> [Exercise goal] Copy out exactly the stretch of the listing below that begins at the line containing "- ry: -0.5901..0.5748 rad" and ends at the line containing "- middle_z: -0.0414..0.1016", and copy nothing outside it.

> [Data for processing]

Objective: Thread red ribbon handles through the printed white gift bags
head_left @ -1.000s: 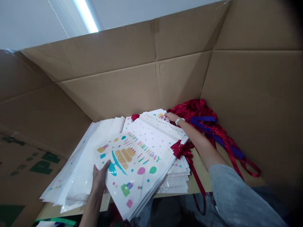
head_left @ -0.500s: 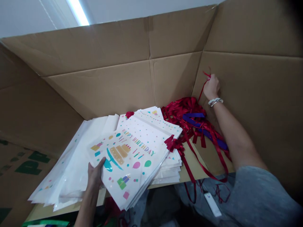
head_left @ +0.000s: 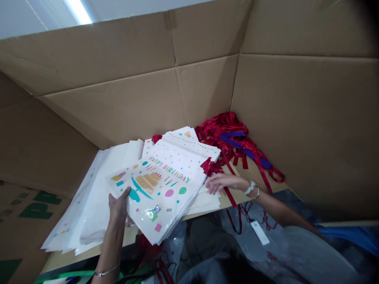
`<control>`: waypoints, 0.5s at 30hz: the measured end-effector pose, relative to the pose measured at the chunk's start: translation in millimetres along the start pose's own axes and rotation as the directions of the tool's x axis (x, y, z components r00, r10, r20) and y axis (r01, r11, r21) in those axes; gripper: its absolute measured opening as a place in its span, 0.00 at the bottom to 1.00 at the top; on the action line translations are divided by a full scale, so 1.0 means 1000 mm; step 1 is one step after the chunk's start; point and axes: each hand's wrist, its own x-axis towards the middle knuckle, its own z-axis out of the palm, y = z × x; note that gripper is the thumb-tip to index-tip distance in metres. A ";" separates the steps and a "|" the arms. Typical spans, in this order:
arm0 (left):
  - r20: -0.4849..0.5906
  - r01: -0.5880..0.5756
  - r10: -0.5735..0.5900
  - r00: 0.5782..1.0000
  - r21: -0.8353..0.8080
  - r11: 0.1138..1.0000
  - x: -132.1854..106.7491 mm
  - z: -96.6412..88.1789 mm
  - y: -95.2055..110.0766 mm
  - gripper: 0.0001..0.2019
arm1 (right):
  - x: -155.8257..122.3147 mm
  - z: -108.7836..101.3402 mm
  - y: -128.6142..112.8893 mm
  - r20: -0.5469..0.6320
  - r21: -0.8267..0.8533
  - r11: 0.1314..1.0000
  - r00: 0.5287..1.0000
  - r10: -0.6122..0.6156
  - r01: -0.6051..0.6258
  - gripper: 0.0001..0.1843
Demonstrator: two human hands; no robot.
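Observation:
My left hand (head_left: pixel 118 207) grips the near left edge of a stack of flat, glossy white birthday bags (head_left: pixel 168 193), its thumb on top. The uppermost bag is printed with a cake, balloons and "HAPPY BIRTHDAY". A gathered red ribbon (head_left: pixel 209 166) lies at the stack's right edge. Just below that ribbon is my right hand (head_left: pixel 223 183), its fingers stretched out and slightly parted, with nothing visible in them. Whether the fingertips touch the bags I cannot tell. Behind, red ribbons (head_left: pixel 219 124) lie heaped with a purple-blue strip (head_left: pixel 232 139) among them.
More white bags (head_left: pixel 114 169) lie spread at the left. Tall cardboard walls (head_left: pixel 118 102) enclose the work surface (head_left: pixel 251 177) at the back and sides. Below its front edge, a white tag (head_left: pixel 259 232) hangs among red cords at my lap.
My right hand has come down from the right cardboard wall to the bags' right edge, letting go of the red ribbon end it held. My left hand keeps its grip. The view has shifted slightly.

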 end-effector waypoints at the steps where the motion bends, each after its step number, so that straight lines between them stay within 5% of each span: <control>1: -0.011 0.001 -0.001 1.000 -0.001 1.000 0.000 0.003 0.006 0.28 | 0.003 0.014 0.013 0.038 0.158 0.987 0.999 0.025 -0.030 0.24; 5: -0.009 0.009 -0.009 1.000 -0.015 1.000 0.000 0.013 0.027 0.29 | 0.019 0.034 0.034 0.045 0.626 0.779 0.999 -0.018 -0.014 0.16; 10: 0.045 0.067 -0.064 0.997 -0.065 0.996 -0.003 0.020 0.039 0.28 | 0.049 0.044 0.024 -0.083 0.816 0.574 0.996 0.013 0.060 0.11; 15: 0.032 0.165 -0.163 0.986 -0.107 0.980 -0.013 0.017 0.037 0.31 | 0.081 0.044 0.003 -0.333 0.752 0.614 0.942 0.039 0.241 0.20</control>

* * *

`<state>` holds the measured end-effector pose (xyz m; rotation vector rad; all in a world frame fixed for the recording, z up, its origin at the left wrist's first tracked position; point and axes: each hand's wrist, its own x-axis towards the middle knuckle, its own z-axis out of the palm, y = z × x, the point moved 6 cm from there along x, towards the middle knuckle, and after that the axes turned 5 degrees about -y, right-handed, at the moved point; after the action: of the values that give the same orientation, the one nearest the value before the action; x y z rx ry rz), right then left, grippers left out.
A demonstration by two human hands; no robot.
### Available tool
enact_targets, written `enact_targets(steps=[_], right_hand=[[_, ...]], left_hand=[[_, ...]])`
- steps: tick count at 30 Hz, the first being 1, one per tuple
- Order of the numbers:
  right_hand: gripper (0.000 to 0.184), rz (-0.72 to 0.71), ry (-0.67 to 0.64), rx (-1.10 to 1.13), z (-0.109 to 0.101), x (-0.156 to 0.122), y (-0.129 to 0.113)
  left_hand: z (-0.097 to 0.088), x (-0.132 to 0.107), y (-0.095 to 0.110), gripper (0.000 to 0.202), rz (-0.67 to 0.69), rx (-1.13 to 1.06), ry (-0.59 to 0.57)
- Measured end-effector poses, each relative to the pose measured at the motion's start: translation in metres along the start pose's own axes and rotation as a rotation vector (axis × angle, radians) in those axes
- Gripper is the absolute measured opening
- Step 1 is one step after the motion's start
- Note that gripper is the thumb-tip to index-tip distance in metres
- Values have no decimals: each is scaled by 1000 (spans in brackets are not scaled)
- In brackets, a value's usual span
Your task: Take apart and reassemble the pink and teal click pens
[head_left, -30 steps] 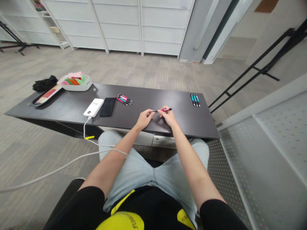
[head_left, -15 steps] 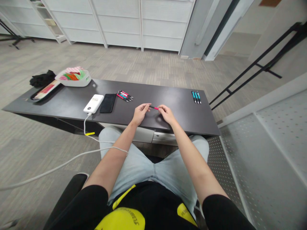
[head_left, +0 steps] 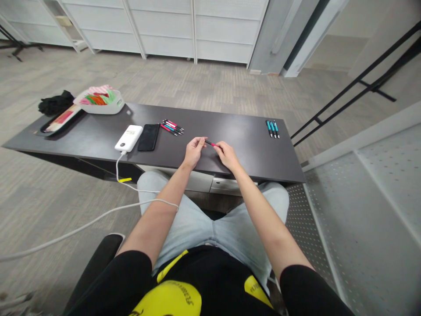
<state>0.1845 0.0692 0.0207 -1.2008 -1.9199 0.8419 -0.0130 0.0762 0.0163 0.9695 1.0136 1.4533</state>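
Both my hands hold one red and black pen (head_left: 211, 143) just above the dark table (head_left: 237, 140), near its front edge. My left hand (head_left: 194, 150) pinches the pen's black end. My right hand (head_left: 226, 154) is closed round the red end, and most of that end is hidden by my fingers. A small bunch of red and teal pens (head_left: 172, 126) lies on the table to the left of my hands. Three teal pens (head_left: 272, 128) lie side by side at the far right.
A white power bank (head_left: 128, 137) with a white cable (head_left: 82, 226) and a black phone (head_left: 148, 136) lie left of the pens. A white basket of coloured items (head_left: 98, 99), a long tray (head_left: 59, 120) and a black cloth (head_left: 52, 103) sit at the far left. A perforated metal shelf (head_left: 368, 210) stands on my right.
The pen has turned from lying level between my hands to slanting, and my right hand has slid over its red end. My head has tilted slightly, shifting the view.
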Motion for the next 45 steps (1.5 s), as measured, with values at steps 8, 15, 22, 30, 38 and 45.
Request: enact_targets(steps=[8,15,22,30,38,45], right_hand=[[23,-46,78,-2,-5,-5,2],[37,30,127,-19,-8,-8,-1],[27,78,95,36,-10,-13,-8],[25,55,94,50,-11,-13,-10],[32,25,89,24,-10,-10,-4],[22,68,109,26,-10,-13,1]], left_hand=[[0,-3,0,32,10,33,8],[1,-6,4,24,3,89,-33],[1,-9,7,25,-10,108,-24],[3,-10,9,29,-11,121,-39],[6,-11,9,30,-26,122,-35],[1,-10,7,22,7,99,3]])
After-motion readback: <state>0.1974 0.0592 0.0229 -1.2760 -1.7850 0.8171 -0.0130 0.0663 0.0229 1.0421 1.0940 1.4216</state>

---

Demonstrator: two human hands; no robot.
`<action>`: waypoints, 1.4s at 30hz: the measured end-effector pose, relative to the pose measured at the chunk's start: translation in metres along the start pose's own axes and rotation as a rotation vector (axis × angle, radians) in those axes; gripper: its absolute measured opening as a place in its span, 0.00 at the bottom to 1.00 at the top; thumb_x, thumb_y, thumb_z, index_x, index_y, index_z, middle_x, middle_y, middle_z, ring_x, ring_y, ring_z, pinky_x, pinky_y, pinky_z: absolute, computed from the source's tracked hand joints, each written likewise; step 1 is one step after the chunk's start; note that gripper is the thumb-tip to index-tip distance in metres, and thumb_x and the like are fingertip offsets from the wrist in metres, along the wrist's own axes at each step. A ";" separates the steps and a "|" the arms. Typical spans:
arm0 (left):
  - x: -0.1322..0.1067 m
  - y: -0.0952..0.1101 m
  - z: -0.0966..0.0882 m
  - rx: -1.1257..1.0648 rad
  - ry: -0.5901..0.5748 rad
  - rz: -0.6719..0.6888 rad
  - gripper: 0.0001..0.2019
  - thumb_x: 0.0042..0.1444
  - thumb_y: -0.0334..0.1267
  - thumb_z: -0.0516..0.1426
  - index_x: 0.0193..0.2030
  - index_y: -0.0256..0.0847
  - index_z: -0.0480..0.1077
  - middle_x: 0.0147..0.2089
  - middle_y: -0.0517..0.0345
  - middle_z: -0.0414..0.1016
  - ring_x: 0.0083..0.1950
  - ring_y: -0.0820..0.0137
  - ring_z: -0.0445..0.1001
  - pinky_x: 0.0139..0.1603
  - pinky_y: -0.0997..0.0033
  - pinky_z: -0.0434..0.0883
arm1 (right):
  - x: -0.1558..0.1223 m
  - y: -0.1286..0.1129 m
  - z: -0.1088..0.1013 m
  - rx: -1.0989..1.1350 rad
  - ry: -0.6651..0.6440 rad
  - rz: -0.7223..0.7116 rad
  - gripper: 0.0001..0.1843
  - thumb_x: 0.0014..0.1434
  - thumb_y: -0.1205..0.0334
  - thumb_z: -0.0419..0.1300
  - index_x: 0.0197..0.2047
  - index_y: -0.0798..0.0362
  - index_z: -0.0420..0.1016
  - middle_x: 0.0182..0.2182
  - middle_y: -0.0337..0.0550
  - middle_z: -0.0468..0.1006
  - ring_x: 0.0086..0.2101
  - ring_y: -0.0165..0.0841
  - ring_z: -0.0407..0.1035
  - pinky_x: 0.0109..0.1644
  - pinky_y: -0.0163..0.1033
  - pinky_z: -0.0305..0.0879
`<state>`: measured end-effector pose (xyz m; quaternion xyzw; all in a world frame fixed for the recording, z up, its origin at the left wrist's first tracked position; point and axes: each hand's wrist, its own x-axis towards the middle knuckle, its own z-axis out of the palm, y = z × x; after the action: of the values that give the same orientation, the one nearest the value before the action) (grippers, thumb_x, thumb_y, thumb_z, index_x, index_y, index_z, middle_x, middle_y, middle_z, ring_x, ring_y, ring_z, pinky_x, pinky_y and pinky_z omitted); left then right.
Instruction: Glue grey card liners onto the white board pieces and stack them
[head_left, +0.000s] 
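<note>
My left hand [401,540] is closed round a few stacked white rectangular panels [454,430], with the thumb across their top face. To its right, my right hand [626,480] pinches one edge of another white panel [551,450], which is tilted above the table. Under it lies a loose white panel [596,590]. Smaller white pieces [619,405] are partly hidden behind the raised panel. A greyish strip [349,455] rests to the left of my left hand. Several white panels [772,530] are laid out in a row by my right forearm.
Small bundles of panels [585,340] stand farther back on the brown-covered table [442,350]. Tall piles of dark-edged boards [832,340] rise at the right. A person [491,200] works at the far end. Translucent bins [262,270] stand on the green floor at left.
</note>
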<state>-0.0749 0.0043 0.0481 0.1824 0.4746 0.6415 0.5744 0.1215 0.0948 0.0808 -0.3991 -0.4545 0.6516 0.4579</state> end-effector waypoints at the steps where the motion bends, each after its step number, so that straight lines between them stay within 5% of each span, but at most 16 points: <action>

> [Exercise solution]
  - ry: -0.5901..0.5748 rad
  - rz: -0.6719..0.6888 rad
  - gripper: 0.0001..0.2019
  - thumb_x: 0.0042..0.1444
  - thumb_y: -0.0334..0.1267
  - thumb_z: -0.0516..0.1426
  - index_x: 0.0193..0.2030
  - index_y: -0.0256..0.0847
  - index_z: -0.0480..0.1077
  - middle_x: 0.0147..0.2089
  - middle_y: -0.0517..0.0345
  - middle_z: -0.0414..0.1016

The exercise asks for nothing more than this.